The original letter! I knew it by the color of the ink. The letter that was worth five hundred pounds to me! It was all that I could do to keep myself at first from throwing my hat into the air, and hurrahing like mad. I had to take a chair and sit quiet in it for a minute or two, before I could cool myself down to my proper business level. I knew that I was safely down again when I found myself pondering how to let Mr. Davager know that he had been done by the innocent country attorney, after all.

It was not long before a nice little irritating plan occurred to me. I tore a blank leaf out of my pocketbook, wrote on it with my pencil, "Change for a five-hundred-pound note," folded up the paper, tied the thread to it, poked it back into the hiding-place, smoothed over the pile of the carpet, and then bolted off to Mr. Frank. He in his turn bolted off to show the letter to the young lady, who first certified to its genuineness, then dropped it into the fire, and then took the initiative for the first time since her marriage engagement, by flinging her arms round his neck, kissing him with all her might, and going into hysterics in his arms. So at least Mr. Frank told me, but that's not evidence. It is evidence, however, that I saw them married with my own eyes on the Wednesday; and that while they went off in a carriage-and-four to spend the honeymoon, I went off on my own legs to open a credit at the Town and County Bank with a five-hundred-pound note in my pocket.

As to Mr. Davager, I can tell you nothing more about him, except what is derived from hearsay evidence, which is always unsatisfactory evidence, even in a lawyer's mouth.

My inestimable boy, Tom, although twice kicked off by Sam the pony, never lost hold of the bridle, and kept his man in sight from first to last. He had nothing particular to report except that on the way out to the Abbey Mr. Davager had stopped at the public-house, had spoken a word or two to his friend of the night before, and had handed him what looked like a bit of paper. This was no doubt a clew to the thread that held the letter, to be used in case of accidents. In every other respect Mr. D. had ridden out and ridden in like an ordinary sightseer. Tom reported him to me as having dismounted at the hotel about two. At half-past I locked my office door, nailed a card under the knocker with "not at home till to-morrow" written on it, and retired to a friend's house a mile or so out of the town for the rest of the day.

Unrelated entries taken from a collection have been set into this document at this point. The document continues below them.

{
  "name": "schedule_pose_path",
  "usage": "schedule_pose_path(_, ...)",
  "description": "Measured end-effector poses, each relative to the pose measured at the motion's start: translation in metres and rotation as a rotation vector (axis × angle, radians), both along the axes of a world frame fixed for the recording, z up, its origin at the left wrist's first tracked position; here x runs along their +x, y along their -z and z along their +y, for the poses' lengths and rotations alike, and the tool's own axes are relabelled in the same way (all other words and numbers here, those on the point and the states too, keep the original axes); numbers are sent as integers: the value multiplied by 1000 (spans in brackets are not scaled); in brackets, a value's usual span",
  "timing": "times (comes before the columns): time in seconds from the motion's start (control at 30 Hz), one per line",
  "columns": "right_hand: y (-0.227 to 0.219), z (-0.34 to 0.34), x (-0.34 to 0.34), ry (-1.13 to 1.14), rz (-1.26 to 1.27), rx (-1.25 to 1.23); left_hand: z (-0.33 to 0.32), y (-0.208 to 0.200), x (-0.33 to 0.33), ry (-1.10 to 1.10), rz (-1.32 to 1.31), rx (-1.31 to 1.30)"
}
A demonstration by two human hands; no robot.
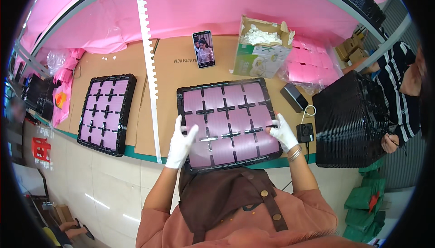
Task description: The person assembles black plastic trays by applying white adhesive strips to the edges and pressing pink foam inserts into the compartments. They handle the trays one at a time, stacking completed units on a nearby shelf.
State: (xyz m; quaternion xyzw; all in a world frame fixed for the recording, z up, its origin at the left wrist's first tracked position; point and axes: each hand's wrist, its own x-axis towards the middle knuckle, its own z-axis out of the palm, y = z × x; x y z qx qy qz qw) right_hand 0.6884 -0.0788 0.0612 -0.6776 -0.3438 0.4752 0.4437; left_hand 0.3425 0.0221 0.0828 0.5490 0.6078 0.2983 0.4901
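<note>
A black plastic tray (225, 108) lies on the cardboard-covered table in front of me. Pinkish-purple sheets fill its compartments between black cross-shaped dividers. My left hand (181, 143), in a white glove, is at the tray's near left side with thumb and fingers spread. The thumb is slightly blurred over the tray's corner area. At the right edge, my white-gloved right hand (284, 133) has its fingers apart, close to the rim. Whether either hand touches the tray is hard to tell. Neither hand visibly grips anything.
To the left lies a similar filled tray (107, 113). A phone (204, 49) stands behind the middle tray, beside a box of white scraps (260, 51). Wrapped pink sheets (312, 62), a dark device (294, 97) and stacked black trays (346, 121) are right, near another person (398, 89).
</note>
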Motion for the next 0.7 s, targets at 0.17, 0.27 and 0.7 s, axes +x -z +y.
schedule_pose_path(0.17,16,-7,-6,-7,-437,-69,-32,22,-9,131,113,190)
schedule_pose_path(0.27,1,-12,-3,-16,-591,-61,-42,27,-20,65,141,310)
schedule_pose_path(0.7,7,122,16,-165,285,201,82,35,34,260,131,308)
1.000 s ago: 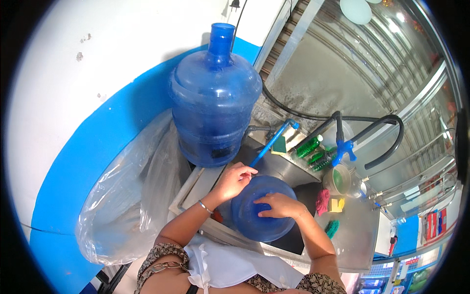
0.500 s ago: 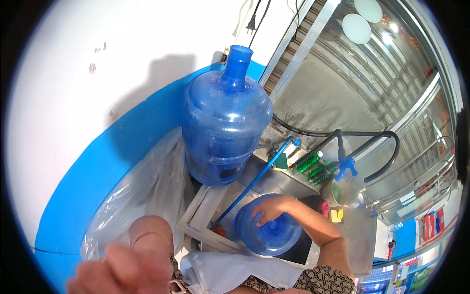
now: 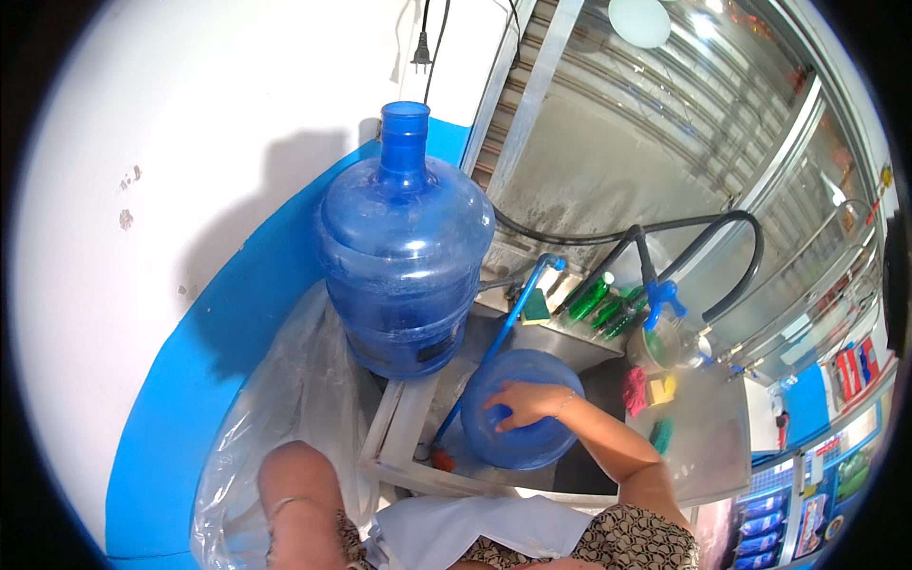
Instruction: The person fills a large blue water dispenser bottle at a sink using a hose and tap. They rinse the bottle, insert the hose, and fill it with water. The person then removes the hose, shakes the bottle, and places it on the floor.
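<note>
A round blue plastic water jug (image 3: 556, 446), seen end-on, sits in the metal sink (image 3: 608, 337). My right hand (image 3: 532, 404) reaches in from the right and rests on the jug's round face. Its thumb and fingers are spread apart on the plastic, not wrapped round it; the fingertips are hard to make out. At the lower left my left arm (image 3: 299, 480) is bent and raised, and its hand lies outside the picture. A larger-looking blue jug (image 3: 399, 228) stands upright, neck up, at the sink's back left corner.
A blue pipe (image 3: 503, 337) slants across the sink's left side. Behind stand green bottles (image 3: 594, 296), a sponge (image 3: 535, 307) and a blue-handled tap (image 3: 663, 302) with a black hose (image 3: 750, 275). Clear plastic sheeting (image 3: 285, 380) hangs at the left, near the wall.
My blurred left hand has left the picture at the lower left. The jug under my right hand has shifted its tilt, its face now smeared. The whole view has shifted slightly.
</note>
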`<state>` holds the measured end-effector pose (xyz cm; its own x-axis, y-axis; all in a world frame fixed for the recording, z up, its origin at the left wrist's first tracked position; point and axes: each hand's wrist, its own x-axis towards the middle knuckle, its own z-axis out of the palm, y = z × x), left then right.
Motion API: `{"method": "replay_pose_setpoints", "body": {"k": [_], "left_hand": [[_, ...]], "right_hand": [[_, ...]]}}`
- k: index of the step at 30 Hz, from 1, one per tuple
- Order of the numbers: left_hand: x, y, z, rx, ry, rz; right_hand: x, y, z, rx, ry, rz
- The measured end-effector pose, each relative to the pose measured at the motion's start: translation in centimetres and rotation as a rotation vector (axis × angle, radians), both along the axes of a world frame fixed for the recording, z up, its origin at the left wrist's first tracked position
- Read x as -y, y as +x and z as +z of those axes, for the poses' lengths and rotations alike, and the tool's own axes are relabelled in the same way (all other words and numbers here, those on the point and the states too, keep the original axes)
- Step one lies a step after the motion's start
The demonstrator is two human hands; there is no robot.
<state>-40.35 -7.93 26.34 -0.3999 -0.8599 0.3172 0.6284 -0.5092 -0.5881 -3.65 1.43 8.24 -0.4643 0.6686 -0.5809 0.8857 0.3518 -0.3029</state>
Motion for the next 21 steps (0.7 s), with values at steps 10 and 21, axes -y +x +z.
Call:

Mr. Davager, I have been since given to understand, left the Gatliffe Arms that same night with his best clothes on his back, and with all the valuable contents of his dressing-case in his pockets. I am not in a condition to state whether he ever went through the form of asking for his bill or not; but I can positively testify that he never paid it, and that the effects left in his bedroom did not pay it either. When I add to these fragments of evidence that he and I have never met (luckily for me, you will say) since I jockeyed him out of his banknote, I have about fulfilled my implied contract as maker of a statement with you, sir, as hearer of a statement. Observe the expression, will you? I said it was a Statement before I began; and I say it's a Statement now I've done. I defy you to prove it's a Story! How are you getting on with my portrait? I like you very well, Mr. Artist; but if you have been taking advantage of my talking to shirk your work, as sure as you're alive I'll split upon you to the Town Council!

I attended a great many times at my queer sitter's house before his likeness was completed. To the last he was dissatisfied with the progress I made. Fortunately for me, the Town Council approved of the portrait when it was done. Mr. Boxsious, however, objected to them as being much too easy to please. He did not dispute the fidelity of the likeness, but he asserted that I had not covered the canvas with half paint enough for my money. To this day (for he is still alive), he describes me to all inquiring friends as "The Painter-Man who jockeyed the Town Council."